Davida Kruger, NP: Your comment about rosuvastatin is interesting because we always say that that’s the 1 that has the least myalgia, but it’s because of the pathway it takes. That’s magnificent. Thank you for sharing.

Margo B. Minissian, PhD, ACNP: It’s very interesting. Yes, it also is a water-soluble drug as well. It’s likely also is playing into whether it’s hydrophilic or lipophilic. There are 7 different statins. They behave very differently, which is great. Unlike hypertension, where 1, they all behave very similarly. And if you’re having [an] adverse effect to 1, you can’t really do the other. Statins aren’t like that. I go through 5, if not 6 before I actually label somebody’s statin intolerant. You can also alternate day dosing. Rosuvastatin statin has a 30-hour half-life. You can utilize that drug on a Monday/Thursday dosing.

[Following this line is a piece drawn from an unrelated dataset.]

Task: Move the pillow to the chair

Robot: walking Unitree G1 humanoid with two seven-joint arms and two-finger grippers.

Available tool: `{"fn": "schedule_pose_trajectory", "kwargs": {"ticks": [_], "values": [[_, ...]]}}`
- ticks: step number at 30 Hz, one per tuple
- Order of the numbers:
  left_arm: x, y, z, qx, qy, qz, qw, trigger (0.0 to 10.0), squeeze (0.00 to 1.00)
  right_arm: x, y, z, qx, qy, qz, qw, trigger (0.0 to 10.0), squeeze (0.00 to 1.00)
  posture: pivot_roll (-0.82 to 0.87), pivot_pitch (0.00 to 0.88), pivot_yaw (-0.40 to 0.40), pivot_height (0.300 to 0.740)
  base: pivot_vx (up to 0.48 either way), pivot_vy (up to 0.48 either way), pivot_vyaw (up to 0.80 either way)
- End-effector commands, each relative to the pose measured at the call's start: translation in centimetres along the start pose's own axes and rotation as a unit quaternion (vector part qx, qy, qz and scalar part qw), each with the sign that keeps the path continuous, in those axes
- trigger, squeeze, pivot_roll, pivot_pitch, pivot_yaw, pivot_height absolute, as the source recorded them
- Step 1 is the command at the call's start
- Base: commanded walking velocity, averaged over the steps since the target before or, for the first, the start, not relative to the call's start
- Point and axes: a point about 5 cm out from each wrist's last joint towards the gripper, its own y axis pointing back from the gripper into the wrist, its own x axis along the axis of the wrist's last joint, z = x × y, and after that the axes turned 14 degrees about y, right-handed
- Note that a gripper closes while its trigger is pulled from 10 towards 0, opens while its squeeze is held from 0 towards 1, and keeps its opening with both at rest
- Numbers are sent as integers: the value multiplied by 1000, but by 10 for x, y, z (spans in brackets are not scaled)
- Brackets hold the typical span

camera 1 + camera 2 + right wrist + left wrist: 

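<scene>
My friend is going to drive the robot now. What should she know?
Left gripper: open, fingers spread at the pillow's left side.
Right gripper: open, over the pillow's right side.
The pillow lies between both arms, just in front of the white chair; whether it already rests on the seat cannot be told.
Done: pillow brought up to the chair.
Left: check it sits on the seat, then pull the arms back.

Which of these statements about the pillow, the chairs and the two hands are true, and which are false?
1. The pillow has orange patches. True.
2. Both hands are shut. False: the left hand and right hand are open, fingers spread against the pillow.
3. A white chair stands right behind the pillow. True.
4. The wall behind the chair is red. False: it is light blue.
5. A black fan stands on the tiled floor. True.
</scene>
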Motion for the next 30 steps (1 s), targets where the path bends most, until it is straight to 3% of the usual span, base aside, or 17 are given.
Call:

Davida Kruger, NP: I want to thank our audience for watching HCPLive® Peers and Perspectives. If you enjoyed the content, please subscribe for our new e-newsletter to receive upcoming Peers and Perspectives and other great content right in your inbox. I receive it and I really love it when I see it in there. Take some time to enjoy it. Thank you again for joining us.

Transcript edited for clarity.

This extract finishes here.